>>>

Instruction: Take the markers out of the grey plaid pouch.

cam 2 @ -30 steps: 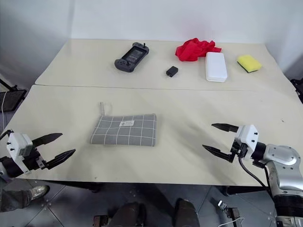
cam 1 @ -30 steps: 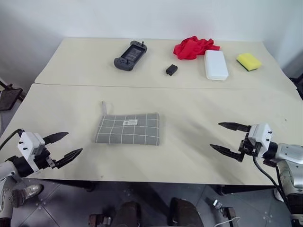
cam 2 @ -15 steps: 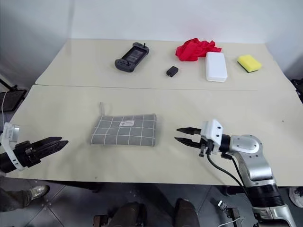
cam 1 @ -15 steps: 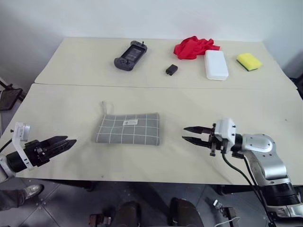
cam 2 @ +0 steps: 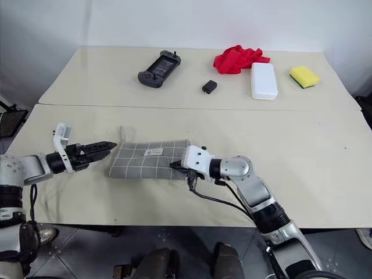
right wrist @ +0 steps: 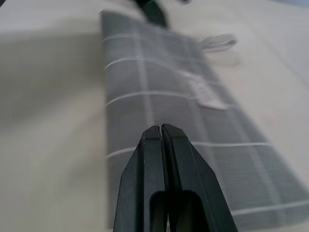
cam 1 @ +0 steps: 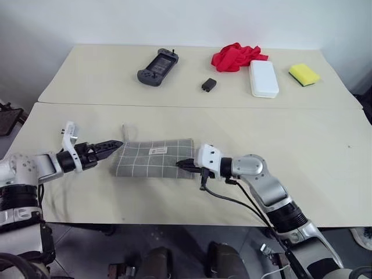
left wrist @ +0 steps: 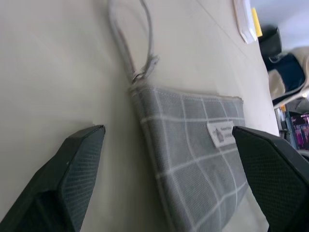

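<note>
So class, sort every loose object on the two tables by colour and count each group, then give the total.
Grey: 1, the grey plaid pouch
Dark grey or black: 2, the game controller and the small black block
Red: 1, the red cloth
White: 1, the white box
Yellow: 1, the yellow sponge
Total: 6

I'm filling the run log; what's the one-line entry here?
pouch: flat on table, closed | left gripper: open at strap end | right gripper: shut at opposite end
</note>
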`<action>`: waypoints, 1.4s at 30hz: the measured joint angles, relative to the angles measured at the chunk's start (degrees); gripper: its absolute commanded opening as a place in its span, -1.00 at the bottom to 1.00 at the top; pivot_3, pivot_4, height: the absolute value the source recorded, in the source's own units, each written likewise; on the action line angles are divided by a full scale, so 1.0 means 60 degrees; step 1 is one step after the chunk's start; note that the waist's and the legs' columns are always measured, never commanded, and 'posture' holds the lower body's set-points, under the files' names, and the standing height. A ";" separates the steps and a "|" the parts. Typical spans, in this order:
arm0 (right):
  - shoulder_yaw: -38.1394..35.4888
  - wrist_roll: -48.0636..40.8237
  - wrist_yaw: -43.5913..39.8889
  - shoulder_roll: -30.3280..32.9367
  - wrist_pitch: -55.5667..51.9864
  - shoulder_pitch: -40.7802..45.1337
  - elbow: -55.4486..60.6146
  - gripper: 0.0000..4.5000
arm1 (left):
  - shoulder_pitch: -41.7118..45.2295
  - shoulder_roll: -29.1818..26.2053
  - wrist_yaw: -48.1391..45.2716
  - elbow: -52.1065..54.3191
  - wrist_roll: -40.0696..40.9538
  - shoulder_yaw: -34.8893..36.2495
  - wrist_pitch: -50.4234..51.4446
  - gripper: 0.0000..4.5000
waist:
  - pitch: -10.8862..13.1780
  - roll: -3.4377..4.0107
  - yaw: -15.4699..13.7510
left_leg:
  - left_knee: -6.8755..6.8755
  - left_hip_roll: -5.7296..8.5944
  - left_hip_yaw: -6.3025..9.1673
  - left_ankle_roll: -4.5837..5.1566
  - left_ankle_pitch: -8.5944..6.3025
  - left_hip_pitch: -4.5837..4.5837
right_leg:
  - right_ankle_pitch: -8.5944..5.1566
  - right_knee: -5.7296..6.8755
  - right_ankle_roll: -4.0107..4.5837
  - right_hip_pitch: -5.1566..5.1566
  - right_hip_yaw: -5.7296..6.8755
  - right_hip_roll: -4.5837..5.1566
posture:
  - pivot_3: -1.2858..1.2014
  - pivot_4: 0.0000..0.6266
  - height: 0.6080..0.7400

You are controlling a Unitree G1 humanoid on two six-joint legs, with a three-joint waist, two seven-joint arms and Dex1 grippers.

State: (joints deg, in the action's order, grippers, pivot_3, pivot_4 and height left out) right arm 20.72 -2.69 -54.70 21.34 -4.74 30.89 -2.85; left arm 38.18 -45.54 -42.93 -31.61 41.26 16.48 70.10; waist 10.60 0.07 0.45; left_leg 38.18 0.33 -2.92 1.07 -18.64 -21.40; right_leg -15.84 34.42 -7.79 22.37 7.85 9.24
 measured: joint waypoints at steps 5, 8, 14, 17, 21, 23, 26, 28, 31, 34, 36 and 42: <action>0.0088 0.0291 -0.0338 0.0240 0.0587 0.0058 -0.0476 -0.97 | 0.0900 0.0371 -0.0453 -0.0676 -0.0450 -0.0760 0.0210 1.00 | -0.0007 -0.0012 -0.0065 | 0.0019 0.0000 -0.0026 0.0001 0.0000 0.0010 | 0.0000 0.0008 0.0000 -0.0004 -0.0026 0.0000 | 0.03 -0.52 1.00; 0.0120 0.0418 -0.0496 0.0397 0.0858 0.0285 -0.0741 -0.97 | 0.1083 0.0496 -0.0931 -0.0691 -0.0580 -0.1251 0.0416 1.00 | -0.0007 -0.0012 -0.0043 | 0.0014 -0.0002 -0.0043 0.0001 0.0000 0.0024 | 0.0000 0.0013 0.0000 -0.0001 -0.0043 0.0000 | 0.03 -0.52 1.00; 0.0200 0.0730 -0.0693 0.0757 0.1412 0.0738 -0.1353 -0.97 | 0.1090 0.0760 -0.1279 -0.0642 -0.0678 -0.1444 0.0544 1.00 | -0.0013 -0.0018 -0.0066 | 0.0031 -0.0004 -0.0043 0.0001 0.0000 0.0029 | 0.0000 0.0024 0.0000 -0.0006 -0.0050 0.0002 | 0.03 -0.52 1.00; 0.0266 0.1099 -0.0833 0.1160 0.2049 0.1052 -0.1905 -0.97 | 0.1005 0.0979 -0.1261 -0.0421 -0.0649 -0.1328 0.0828 1.00 | -0.0016 -0.0024 -0.0076 | 0.0044 -0.0004 -0.0039 0.0002 0.0000 0.0028 | 0.0000 0.0032 0.0000 -0.0011 -0.0051 0.0006 | 0.03 -0.52 1.00; 0.0373 0.1499 -0.1004 0.1356 0.3289 0.1679 -0.2980 -0.97 | 0.0735 0.1452 -0.0758 0.0087 -0.0491 -0.0644 0.1542 1.00 | -0.0018 -0.0024 -0.0048 | 0.0048 -0.0010 -0.0040 0.0002 0.0000 0.0034 | 0.0000 0.0038 0.0000 -0.0011 -0.0054 0.0006 | 0.03 -0.52 1.00; 0.0432 0.1672 -0.1058 0.1414 0.3912 0.2019 -0.3563 -0.97 | 0.0494 0.1762 -0.0420 0.0406 -0.0365 -0.0142 0.1798 1.00 | -0.0018 -0.0025 -0.0047 | 0.0057 -0.0019 -0.0035 0.0002 0.0000 0.0035 | 0.0000 0.0041 0.0000 -0.0016 -0.0054 0.0009 | 0.03 -0.52 1.00; 0.0443 0.1751 -0.1124 0.1416 0.4437 0.2196 -0.4017 -0.97 | 0.0237 0.2001 -0.0107 0.0722 -0.0207 0.0332 0.2068 1.00 | -0.0019 -0.0026 -0.0046 | 0.0065 -0.0026 -0.0026 0.0002 0.0000 0.0036 | 0.0000 0.0043 0.0000 -0.0023 -0.0051 0.0010 | 0.03 -0.52 1.00; 0.0442 0.1754 -0.1142 0.1413 0.4713 0.2230 -0.4203 -0.97 | 0.0153 0.2127 0.0103 0.0776 -0.0161 0.0664 0.2198 1.00 | -0.0020 -0.0027 -0.0039 | 0.0068 -0.0026 -0.0026 0.0002 0.0000 0.0040 | 0.0000 0.0042 0.0000 -0.0028 -0.0049 0.0010 | 0.03 -0.52 1.00; 0.0441 0.1763 -0.1128 0.1406 0.4947 0.2248 -0.4364 -1.00 | 0.0043 0.2170 0.0267 0.0983 -0.0148 0.0816 0.2300 0.83 | -0.0022 -0.0027 -0.0018 | 0.0067 -0.0027 -0.0026 0.0002 0.0000 0.0050 | 0.0000 0.0041 0.0000 -0.0036 -0.0051 0.0009 | 0.03 -0.52 1.00; 0.0440 0.1765 -0.1123 0.1399 0.5036 0.2246 -0.4420 -1.00 | -0.0023 0.2235 0.0554 0.0866 -0.0157 0.1012 0.2319 0.51 | -0.0023 -0.0026 -0.0003 | 0.0067 -0.0034 -0.0027 0.0002 0.0000 0.0052 | 0.0000 0.0041 0.0000 -0.0036 -0.0051 0.0009 | 0.03 -0.52 1.00; 0.0438 0.1775 -0.1110 0.1399 0.5102 0.2244 -0.4436 -1.00 | -0.0035 0.2252 0.0680 0.0702 -0.0160 0.1090 0.2314 0.22 | -0.0024 -0.0026 -0.0002 | 0.0067 -0.0034 -0.0027 0.0002 0.0000 0.0052 | 0.0000 0.0041 0.0000 -0.0036 -0.0051 0.0009 | 0.03 -0.52 1.00; 0.0412 0.1775 -0.1105 0.1427 0.5157 0.2208 -0.4436 -1.00 | -0.0151 0.2266 0.0812 0.0725 -0.0146 0.1016 0.2474 -0.60 | -0.0024 -0.0025 -0.0025 | 0.0068 -0.0036 -0.0026 0.0002 -0.0001 0.0052 | 0.0000 0.0041 0.0000 -0.0039 -0.0052 0.0010 | 0.03 -0.52 1.00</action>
State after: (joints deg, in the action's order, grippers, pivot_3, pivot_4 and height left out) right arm 23.20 7.96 -61.33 29.90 26.20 44.13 -29.47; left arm 37.27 -31.94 -38.06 -27.26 40.38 22.57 84.94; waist 10.46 -0.08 0.30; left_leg 38.59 0.12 -3.07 1.08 -18.64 -21.09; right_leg -15.84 34.67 -7.79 22.14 7.55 9.30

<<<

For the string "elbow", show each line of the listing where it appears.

  - elbow: -55.4486..60.6146
  - elbow: -52.1065..54.3191

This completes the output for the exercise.